The Pemex Door Has Opened

Mexican President Enrique Peña Nieto capped a year of reform with a final act that far exceeded expectations of the 47-year-old leader’s first year. Energy reform, passed by the Senate and Chamber of Deputies last week, will end a 75-year policy prohibiting private investment in the country’s hydrocarbons sector. Some estimate that the reform will add an additional 2 percent to Mexico’s economy by 2025.

Details need to be worked out, but expectations are that Mexico’s newly-competitive energy sector could catapult the world’s ninth-largest oil producer up to the fifth-largest in a decade.

The reform must still be ratified by a majority of the country’s 31 state legislatures. But that is a formality. The two parties that joined forces to pass energy reform are firmly in control at the state level.

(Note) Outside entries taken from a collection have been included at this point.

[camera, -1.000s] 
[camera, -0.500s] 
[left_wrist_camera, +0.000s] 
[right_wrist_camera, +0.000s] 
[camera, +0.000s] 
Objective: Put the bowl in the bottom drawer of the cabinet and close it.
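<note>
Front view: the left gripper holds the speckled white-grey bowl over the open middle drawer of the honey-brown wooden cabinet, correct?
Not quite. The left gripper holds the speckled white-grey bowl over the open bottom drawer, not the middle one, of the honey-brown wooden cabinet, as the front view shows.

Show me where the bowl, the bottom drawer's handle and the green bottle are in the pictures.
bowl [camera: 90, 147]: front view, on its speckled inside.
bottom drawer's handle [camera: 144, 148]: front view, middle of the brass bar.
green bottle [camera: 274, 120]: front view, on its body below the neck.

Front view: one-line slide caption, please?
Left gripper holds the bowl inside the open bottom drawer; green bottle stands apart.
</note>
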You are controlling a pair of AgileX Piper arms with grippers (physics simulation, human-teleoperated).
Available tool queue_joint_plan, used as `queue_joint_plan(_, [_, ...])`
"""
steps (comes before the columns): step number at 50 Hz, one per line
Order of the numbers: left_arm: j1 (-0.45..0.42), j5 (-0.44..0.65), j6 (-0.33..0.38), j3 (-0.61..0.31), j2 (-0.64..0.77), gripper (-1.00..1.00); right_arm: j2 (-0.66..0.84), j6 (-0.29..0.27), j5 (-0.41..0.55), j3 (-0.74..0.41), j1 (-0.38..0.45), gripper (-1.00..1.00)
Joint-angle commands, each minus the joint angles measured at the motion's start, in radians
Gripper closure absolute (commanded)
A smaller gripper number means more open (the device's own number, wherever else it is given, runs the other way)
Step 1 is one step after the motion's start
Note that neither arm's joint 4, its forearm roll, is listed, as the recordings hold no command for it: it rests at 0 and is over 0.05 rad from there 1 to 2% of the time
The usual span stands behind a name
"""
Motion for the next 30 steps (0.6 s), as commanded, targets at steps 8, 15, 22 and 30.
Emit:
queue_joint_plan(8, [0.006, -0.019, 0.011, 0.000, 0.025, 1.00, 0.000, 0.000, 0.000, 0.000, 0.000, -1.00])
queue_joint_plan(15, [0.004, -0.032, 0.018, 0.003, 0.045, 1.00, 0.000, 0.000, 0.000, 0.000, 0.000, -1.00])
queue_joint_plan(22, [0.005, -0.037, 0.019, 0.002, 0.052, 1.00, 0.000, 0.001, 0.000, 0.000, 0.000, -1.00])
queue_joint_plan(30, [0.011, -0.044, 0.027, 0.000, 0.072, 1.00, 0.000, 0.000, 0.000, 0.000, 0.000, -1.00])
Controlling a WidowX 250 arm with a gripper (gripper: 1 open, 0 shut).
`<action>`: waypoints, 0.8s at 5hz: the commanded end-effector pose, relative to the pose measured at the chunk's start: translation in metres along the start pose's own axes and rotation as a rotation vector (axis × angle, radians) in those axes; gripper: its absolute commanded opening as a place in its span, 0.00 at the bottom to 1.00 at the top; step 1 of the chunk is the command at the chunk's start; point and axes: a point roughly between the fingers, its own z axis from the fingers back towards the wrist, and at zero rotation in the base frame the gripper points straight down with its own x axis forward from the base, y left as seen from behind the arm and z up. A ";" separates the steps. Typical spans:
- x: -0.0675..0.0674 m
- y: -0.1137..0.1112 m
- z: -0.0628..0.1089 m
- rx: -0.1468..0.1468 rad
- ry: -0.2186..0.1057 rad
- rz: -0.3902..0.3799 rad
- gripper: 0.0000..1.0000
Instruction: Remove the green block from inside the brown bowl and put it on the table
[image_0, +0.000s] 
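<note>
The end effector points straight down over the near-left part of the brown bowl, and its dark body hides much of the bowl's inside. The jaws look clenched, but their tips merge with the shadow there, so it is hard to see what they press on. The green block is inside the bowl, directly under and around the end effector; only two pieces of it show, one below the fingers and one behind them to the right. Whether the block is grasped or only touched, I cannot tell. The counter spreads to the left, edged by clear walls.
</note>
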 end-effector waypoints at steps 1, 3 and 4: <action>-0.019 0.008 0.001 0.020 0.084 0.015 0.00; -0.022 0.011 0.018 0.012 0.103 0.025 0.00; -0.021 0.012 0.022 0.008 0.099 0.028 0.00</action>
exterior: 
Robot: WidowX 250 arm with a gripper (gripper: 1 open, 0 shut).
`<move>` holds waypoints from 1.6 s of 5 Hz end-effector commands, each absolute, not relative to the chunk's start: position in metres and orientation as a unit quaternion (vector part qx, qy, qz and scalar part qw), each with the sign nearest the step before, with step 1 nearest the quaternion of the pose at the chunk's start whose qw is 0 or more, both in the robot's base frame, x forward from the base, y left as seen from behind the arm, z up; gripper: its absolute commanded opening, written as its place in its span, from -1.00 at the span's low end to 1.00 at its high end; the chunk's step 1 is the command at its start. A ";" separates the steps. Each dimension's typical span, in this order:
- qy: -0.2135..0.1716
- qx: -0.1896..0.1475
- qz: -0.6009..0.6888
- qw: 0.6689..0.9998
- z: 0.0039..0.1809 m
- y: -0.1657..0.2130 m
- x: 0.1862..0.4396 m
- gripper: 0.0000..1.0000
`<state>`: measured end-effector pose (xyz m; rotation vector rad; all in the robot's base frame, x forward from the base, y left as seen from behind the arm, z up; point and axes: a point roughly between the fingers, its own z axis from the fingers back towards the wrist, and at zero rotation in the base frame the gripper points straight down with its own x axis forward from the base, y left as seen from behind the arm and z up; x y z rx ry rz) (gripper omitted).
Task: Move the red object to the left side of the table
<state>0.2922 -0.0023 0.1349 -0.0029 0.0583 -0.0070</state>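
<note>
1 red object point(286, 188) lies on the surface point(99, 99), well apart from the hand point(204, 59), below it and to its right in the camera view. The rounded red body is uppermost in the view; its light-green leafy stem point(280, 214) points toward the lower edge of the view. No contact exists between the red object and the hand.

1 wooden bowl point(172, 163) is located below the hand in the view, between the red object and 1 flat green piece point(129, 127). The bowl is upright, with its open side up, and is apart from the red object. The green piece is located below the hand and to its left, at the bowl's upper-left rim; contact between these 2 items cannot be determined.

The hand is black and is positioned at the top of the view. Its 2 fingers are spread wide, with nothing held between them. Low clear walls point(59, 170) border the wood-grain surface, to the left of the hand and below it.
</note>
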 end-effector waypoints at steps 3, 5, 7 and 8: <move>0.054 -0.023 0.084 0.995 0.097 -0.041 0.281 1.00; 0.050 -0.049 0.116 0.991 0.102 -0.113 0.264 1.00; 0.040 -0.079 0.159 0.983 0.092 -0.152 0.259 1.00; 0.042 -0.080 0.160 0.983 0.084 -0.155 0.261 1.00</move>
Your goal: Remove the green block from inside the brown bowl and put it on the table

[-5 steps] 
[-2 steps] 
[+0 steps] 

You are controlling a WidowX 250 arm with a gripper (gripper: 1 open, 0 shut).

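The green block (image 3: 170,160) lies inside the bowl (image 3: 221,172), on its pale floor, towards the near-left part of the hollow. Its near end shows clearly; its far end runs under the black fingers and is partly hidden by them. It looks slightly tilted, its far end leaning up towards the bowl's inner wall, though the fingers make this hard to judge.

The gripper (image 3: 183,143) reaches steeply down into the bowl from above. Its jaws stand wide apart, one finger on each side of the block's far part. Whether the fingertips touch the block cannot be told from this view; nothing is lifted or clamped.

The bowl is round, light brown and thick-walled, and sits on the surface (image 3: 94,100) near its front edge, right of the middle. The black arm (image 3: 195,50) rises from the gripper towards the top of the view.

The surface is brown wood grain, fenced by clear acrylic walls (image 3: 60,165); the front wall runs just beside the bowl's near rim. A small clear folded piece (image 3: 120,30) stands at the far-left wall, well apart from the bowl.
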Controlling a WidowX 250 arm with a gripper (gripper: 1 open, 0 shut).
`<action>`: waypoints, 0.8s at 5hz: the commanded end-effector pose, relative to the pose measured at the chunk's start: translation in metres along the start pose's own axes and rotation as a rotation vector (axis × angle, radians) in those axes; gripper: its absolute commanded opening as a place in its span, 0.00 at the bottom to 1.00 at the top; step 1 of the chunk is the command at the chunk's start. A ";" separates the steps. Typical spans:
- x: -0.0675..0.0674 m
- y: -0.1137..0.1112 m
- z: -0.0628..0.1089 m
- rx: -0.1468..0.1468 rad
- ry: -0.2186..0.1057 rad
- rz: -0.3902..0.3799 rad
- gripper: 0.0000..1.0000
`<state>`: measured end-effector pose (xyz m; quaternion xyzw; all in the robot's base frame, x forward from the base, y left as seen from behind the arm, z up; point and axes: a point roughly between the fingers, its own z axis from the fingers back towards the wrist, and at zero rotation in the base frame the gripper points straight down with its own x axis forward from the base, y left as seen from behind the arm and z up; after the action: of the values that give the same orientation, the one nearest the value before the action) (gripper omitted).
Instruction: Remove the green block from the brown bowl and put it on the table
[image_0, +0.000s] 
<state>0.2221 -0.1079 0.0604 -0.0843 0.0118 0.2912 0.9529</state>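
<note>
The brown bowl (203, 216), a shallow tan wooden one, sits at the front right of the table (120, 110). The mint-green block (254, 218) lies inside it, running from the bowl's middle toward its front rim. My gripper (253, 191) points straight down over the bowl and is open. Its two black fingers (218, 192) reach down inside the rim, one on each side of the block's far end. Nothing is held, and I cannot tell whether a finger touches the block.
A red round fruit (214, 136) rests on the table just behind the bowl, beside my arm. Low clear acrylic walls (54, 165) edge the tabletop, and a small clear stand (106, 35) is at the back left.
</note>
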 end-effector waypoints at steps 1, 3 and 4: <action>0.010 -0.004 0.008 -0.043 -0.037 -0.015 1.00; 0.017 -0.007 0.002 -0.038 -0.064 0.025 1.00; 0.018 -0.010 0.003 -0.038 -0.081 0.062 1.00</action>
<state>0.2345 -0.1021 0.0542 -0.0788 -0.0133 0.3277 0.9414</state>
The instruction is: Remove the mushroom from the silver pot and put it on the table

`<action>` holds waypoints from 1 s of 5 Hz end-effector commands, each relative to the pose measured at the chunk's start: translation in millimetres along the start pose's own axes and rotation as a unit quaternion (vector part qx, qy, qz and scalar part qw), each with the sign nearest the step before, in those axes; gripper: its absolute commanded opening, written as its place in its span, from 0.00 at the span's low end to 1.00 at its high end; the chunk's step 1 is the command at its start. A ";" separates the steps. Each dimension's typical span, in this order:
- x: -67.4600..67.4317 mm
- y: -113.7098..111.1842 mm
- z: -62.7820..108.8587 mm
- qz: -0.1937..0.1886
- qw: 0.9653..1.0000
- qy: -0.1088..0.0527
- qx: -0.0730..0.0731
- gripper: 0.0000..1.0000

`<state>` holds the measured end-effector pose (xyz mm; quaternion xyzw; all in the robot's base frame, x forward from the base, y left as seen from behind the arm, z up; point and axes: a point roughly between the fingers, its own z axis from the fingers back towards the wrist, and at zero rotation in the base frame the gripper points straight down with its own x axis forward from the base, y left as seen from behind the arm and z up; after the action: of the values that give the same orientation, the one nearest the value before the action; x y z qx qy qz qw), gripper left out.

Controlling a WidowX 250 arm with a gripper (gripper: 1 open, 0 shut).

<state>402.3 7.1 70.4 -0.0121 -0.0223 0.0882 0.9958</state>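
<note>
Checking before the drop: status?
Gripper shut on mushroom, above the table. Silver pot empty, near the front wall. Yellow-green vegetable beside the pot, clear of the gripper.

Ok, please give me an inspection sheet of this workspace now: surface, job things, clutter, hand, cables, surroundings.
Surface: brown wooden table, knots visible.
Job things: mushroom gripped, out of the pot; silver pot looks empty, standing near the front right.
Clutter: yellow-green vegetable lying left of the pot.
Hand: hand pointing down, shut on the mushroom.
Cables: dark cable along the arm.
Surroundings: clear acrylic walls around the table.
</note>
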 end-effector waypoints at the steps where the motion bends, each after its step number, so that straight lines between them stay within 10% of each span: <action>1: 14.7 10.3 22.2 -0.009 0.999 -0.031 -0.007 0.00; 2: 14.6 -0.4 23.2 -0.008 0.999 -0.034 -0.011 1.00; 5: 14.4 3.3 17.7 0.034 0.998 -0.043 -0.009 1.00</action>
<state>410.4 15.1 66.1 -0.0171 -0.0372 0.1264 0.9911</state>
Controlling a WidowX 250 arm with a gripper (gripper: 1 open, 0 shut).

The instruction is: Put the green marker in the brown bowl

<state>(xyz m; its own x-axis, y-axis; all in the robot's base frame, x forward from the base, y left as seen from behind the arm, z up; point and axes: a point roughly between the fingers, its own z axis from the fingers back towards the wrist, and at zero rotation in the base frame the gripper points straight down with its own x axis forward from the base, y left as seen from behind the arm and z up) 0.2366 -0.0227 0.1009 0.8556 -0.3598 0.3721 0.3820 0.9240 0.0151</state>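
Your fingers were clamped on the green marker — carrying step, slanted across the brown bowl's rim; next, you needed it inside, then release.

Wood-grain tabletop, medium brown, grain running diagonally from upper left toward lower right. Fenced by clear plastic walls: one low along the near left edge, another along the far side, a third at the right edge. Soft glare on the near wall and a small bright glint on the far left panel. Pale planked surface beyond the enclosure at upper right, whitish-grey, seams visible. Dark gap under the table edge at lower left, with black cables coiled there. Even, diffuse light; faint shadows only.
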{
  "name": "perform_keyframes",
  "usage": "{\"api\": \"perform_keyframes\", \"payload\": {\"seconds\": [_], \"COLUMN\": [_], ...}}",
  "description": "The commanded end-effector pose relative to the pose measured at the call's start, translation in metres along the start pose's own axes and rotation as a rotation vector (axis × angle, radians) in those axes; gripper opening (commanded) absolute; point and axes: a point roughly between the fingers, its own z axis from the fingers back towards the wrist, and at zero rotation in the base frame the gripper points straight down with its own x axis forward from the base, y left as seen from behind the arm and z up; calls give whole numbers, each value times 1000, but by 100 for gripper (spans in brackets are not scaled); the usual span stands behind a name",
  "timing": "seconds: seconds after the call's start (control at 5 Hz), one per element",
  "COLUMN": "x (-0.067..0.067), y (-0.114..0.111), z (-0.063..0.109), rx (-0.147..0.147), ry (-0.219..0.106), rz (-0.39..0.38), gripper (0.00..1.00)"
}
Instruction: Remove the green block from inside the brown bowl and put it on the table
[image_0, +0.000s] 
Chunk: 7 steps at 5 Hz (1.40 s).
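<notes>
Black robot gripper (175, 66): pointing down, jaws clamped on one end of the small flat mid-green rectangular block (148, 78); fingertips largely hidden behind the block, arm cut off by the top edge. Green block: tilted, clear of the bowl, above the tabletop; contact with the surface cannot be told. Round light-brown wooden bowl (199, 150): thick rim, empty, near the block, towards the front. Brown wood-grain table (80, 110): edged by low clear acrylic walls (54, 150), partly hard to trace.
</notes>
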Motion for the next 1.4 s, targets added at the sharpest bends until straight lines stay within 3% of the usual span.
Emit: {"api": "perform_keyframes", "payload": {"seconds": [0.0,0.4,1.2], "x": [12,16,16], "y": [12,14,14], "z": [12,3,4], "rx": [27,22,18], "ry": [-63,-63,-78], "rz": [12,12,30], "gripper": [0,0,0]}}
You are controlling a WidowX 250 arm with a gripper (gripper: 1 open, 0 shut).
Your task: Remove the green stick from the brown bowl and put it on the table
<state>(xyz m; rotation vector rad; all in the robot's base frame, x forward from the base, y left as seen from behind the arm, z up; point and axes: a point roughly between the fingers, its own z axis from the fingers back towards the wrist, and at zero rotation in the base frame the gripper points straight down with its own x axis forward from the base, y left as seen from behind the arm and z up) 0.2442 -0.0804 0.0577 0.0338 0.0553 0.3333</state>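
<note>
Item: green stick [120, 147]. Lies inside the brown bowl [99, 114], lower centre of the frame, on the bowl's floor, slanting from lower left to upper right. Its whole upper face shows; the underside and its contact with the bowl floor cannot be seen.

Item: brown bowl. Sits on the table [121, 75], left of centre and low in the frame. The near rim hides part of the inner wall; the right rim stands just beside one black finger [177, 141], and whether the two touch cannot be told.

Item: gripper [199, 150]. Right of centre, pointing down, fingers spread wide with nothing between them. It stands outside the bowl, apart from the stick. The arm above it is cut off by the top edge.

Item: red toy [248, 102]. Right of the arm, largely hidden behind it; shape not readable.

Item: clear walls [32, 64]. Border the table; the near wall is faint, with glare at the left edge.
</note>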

Since nationalisation of oil in 1938, Mexicans have decried any whisper of a change in policy with shouts that “the oil is ours”. Oil has been to Mexico what Jerusalem is to the Middle East – intractable and non-negotiable. But state oil company Petróleos Mexicanos (Pemex) has seen its output fall for some time now, with crude oil production declining by about 1 million barrels per day in the last eight years. Pemex funds about a third of the national budget, which further raises the burden of falling production.

Other promising hydrocarbon deposits in Mexico, particularly in shale beds and deepwater wells, remain untouched because Pemex lacks the technology and financial capacity to profitably extract from these sites. While Mexico’s energy production remained stalled, other countries with the assistance of the private sector have learned to develop hard-to-reach resources efficiently, with less pollution and risk.

The government estimates the reform will lower energy prices, create over 2m jobs over the next decade, strengthen Pemex by making it compete on equal grounds with private companies, and provide Mexico with needed funding to invest in long-term infrastructure projects. Under the legislation, a new Mexican sovereign fund will be created, operated by an appointed independent board, to manage royalties and make investments in the country.

The reform will allow private investment through various schemes: profit sharing, production sharing, or in the form of licences. Mexico will benefit from new technology and financial and human capital to exploit its abundant energy deposits, not to mention the royalties it will receive. Foreign and domestic private investors will benefit from entering a market with plentiful energy resources.

Passage of the reform was far from easy. But the lost economic opportunities of inaction were far greater than the political risks of action. Still, Peña Nieto had to sacrifice his carefully constructed Pacto por México – an agreement among the three main political parties to work together on 95 initiatives – to pass energy reform. The left-leaning Party of the Democratic Revolution (PRD) pulled out in protest at the reform’s opening of the sector to private investment.

But the pact, which was anyway destined to end, has largely achieved what it set out to accomplish. The historically untouchable telecommunications industry is now open to greater competition, the education system can now break free from the control of powerful teachers unions, a tax reform will increase revenue, and political reform reverses a ban on re-election for legislators and mayors. Mexico is on the right track, with its list of achievements the envy of national legislatures that struggle to pass even the most rudimentary bills.

Now we move from politics to policy. The legislative success took a year. In 2014, the game shifts to the long-term need to build adequate regulatory supervision and long-term financial viability. After all, the constitutional reform lays out seismic changes in the rules of the game that could boost production by an estimated 1m barrels per day by 2025. Overseeing the transition from a 75-year monopoly to an agile, open market will require steady, long-term outlays and constant vigilance. Mexico needs technical capacity to regulate such a huge sector.

Foreign energy companies will wait to see the oil and gas terms that the government eventually develops. These terms must be mutually favourable to draw in the hoped-for investment. Transparency, clear rules, and effective regulations will be critical to success.

This is an historic moment for Mexico and, done correctly, the mechanics of energy reform will help further catapult Mexico as a leader on the global stage. The projected economic growth is good news for the nearly 50 countries with which Mexico has free trade agreements, especially the US, which supplies about half of Mexico’s imports.

Still, Peña Nieto must now get ready for the next act. The Mexican economy has performed below expectations this year; the Mexican people will want to see quick economic benefits in exchange for the energy reform. Those who opposed the reform will continue to fight it. Results must be delivered quickly – and be felt by everyday Mexicans.

Jason Marczak is deputy director and Peter Schechter is director of the Atlantic Council’s Adrienne Arsht Latin America Center, which published a briefing on Mexico’s energy reform on December 19.